Danny Casolaro couldn't have come up with a better plot. Casolaro, 44, was a Washington-based freelance reporter who was working on a bombshell book-a megexpose that, he said, involved the Iran-contra scandal, the October Surprise, the Bank of Credit and Commerce International and a pattern of allegedly shady dealings by the Reagan Justice Department. On Aug. 10 Casolaro was found dead in the bathtub of a motel room in Martinsburg, W.Va., an apparent suicide. By the time his family was notified two days later, Casolaro's body had already been embalmed-and there was no trace of his notes. Family members were incredulous: Danny, they said, wasn't the type to kill himself, and he had gone to Martinsburg to interview a pivotal source on the wide-ranging government conspiracy he called "the Octopus." Worse yet, his brother told reporters, Danny had recently said "don't believe it" if he somehow met with a mysterious accident.

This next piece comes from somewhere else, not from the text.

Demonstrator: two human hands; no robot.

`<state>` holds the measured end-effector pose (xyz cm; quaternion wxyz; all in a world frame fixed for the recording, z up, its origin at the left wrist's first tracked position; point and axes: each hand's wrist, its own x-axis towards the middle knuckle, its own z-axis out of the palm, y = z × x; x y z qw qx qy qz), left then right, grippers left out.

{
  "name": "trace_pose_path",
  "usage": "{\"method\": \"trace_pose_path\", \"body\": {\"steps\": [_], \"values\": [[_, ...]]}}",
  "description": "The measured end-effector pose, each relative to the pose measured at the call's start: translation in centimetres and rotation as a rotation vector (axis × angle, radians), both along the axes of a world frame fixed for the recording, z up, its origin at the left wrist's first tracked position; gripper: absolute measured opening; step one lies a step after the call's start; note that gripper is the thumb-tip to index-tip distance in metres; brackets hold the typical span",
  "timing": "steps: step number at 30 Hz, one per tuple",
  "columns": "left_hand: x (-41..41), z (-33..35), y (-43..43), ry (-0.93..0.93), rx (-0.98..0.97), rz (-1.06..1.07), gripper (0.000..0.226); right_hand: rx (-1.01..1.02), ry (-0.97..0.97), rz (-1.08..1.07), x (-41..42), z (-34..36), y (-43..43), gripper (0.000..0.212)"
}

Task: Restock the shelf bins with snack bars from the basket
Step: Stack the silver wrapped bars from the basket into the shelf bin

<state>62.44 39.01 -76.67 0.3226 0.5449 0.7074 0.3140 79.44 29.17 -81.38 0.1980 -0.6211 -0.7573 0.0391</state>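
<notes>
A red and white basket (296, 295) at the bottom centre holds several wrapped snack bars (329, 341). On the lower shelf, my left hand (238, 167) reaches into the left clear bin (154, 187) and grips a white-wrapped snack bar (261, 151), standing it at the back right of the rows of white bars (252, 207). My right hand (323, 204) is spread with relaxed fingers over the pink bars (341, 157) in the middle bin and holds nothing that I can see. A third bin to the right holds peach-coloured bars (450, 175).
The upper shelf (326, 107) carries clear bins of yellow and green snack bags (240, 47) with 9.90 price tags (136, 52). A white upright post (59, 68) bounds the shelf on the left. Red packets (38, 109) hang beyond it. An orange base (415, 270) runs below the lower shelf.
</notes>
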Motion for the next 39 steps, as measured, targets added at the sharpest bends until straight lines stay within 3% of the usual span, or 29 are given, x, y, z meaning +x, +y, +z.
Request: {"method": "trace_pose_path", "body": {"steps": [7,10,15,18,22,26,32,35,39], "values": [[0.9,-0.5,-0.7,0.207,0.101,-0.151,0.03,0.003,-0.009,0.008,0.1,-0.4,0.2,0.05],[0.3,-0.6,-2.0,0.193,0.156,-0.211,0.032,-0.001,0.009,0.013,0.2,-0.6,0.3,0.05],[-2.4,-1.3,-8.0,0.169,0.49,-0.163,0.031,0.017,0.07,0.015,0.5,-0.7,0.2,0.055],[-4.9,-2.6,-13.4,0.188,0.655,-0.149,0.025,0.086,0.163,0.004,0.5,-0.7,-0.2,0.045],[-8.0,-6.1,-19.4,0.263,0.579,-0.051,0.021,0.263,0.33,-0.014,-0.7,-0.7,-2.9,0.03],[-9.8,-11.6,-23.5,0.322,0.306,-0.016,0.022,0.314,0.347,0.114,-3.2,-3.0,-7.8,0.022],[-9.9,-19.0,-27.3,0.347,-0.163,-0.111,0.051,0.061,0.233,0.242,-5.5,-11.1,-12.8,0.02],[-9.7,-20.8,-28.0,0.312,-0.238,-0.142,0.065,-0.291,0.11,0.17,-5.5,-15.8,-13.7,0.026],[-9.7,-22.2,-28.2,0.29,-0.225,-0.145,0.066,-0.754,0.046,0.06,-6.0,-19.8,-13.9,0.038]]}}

All this might seem to be the stuff of a superheated imagination were it not for the fact that Washington is awash with conspiracy theories about the BCCI scandal and the so-called October Surprise. Casolaro's entry point for this maze of rumor and innuendo was the Inslaw case, which has been simmering since 1983. Inslaw was a Washington-based computer-software company that went bankrupt in 1985 after a bitter dispute with the U.S. Justice Department. Its owners, William and Nancy Hamilton, charge that department officials deliberately conspired to steal an Inslaw case-management computer program and drive the company into bankruptcy. Despite denials from the Justice Department, that claim has now been upheld by two different federal judges; the case, after a successful appeal by the government, is headed for a new trial. But the Hamiltons also say their dispute with the Reagan Justice Department has a more sinister dimension. Inslaw's feud with Justice, they claim, is directly linked to associates of former attorney general Edwin Meese III and to the October Surprise-the alleged attempt by Ronald Reagan's 1980 presidential campaign to delay the release of U.S. hostages in Iran in order to prevent Jimmy Carter's re-election.

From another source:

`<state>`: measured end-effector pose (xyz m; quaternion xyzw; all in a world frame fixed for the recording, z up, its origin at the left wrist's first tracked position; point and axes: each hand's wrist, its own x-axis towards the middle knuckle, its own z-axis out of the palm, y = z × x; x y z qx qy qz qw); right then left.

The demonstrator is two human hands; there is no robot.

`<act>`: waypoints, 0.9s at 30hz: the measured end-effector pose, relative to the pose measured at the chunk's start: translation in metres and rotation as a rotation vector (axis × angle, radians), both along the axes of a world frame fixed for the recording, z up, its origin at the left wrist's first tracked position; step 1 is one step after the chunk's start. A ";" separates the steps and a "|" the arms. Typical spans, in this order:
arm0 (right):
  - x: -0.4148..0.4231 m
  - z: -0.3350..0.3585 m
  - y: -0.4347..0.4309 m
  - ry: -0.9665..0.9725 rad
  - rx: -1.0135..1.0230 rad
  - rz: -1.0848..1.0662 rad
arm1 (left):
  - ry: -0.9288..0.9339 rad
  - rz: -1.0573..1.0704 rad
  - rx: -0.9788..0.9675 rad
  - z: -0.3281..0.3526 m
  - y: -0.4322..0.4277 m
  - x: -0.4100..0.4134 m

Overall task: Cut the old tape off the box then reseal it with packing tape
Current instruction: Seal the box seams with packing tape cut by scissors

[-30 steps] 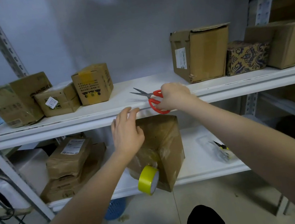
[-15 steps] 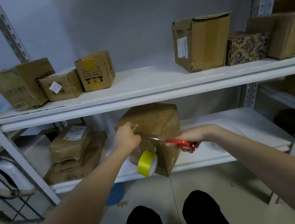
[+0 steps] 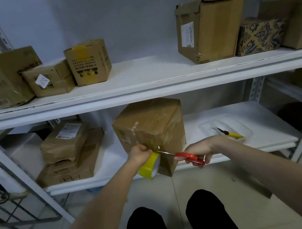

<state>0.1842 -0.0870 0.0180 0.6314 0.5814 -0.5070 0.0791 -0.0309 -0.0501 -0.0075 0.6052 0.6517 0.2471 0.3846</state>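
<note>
1. Scissors came down from upper shelf to box; L hand dropped to tape roll.
2. R hand grips the red handles, tips at box's front corner.
3. L hand's fingers curl tight on tape roll's top, 6 o'clock of box.
4. Box sits at lower shelf front edge.

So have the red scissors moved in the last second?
Yes. The scissors came down off the upper shelf to the front of the taped box below it.

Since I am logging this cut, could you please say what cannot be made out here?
Head view:
What the left hand pinches at the box: hidden by its fingers.
Whether the scissors' blades cut anything: too small.
Tape roll's upper edge: behind the left hand.
Shipping label text: too small.
</note>
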 end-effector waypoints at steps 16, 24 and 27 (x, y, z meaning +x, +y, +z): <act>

Enter Joseph Daniel Casolaro. Casolaro, who had previously published fiction and done some freelance reporting for a Washington-area newsletter, began investigating the Inslaw case in 1990. He tried and failed to get a book contract, then borrowed heavily to finance his own research. His brother, Dr. Anthony Casolaro, said Danny believed he had uncovered evidence of a shadowy conspiracy linking Inslaw, the October Surprise, Iran-contra and BCCI. That was "the Octopus," which Dr. Casolaro said seemed to be a loose network of individuals, including some Americans, who did clandestine operations for profit. Friends said Casolaro had had a tough time with his research-but recently, his brother said, Danny was elated by a seeming breakthrough.

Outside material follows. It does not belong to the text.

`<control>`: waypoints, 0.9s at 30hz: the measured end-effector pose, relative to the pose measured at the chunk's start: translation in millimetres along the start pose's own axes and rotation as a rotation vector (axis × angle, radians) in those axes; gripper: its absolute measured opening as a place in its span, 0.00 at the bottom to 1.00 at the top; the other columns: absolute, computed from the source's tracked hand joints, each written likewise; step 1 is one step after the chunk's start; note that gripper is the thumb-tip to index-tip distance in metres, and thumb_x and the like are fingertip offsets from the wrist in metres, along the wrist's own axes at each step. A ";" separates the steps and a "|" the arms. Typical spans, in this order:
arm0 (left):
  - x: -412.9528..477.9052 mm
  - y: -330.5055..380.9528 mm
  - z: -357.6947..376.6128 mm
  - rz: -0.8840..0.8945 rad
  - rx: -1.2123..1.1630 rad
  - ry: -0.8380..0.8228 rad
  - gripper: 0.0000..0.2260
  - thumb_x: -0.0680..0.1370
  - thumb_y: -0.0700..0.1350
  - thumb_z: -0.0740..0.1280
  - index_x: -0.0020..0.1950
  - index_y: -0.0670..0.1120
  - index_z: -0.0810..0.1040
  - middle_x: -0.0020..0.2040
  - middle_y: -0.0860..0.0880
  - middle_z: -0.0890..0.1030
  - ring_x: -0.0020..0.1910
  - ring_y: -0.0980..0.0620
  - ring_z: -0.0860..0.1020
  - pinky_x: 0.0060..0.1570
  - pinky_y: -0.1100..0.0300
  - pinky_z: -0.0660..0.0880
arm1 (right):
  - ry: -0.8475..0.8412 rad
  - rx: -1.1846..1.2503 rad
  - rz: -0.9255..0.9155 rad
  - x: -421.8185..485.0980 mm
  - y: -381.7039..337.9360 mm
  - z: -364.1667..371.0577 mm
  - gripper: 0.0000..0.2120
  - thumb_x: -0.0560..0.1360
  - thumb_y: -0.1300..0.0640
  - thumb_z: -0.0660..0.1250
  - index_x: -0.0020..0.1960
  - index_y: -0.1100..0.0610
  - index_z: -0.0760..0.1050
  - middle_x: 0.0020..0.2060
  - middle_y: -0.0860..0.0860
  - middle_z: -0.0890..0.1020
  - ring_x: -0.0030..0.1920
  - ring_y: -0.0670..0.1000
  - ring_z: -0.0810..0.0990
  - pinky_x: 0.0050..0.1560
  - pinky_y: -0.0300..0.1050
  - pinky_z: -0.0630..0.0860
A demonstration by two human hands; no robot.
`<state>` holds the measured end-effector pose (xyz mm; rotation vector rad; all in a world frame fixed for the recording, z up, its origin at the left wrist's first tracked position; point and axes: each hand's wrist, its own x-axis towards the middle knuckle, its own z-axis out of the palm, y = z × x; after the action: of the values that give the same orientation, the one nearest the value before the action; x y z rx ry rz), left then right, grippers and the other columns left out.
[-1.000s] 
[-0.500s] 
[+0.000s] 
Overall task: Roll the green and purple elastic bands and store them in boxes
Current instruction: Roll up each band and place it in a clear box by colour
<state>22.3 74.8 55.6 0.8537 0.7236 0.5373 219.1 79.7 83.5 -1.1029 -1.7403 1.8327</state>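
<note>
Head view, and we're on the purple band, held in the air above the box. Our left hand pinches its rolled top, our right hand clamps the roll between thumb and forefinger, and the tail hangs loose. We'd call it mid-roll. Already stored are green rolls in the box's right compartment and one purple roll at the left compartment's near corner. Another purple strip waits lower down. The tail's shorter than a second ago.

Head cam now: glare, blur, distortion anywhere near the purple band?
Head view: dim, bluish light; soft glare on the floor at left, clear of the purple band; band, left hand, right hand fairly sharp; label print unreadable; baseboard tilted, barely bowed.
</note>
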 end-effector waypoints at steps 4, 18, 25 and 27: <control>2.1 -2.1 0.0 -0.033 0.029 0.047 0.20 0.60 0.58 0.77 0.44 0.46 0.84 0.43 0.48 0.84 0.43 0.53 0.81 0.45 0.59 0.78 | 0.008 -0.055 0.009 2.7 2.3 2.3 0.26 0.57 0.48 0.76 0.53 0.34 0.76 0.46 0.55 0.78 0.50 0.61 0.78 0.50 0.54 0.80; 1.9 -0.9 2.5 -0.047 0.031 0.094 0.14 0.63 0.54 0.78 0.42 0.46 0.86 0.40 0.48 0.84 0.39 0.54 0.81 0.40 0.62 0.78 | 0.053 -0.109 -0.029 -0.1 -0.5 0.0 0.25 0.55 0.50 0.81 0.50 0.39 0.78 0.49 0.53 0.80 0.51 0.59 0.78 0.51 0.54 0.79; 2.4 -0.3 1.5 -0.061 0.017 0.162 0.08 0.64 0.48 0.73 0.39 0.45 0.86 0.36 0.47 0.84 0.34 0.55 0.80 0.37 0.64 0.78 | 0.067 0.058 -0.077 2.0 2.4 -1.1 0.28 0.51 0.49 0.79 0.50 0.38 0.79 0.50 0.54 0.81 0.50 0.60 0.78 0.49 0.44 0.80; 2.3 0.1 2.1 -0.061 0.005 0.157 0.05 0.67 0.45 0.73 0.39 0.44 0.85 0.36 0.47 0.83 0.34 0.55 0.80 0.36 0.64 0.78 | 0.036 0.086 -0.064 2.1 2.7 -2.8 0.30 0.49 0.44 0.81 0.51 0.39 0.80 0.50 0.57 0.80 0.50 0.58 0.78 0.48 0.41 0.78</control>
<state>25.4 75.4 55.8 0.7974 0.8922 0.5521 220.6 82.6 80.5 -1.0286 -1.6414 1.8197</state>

That led Casolaro to Martinsburg, where he expected to meet a source who had evidence of computer-hardware thefts from a major defense contracting firm. Then Casolaro was found in the bathtub with his wrists slashed. There was a suicide note, written in handwriting Casolaro's sister identified as Casolaro's own: "To those whom I love the most, please forgive me for the worst possible thing I could have done," the note read. "I'm sure God will let me in." State officials said Casolaro's death was "not inconsistent with suicide," and the FBI, after reviewing the autopsy, said it had no interest in investigating further. Protests from the family-and questions from reporters-forced state officials to dig deeper. Last week investigators suggested that his financial problems might have made Danny despondent: he had taken out a loan on his home in suburban Virginia and borrowed from a relative as well. The evidence, though inconclusive, pointed to suicide.

But the doubts persist. Last week former U.S. attorney general Elliot Richardson, who is representing Inslaw in its case against the government, called for the appointment of a special prosecutor to investigate the company's lawsuit against the Justice Department and, now, Casolaro's death. "It's hard to come up with any reason for [Casolaro's] death other than that he was deliberately murdered because he was so close to uncovering sinister elements in what he called 'the Octopus'," Richardson told The Boston Globe. In Washington, meanwhile, the House Judiciary Committee is headed for a showdown with the Justice Department on the Inslaw case. In late July, after Justice officials said several key files were missing, committee chairman Jack Brooks of Texas issued a subpoena for all departmental records on the dispute. At this point, no one really knows where the congressional investigation may lead.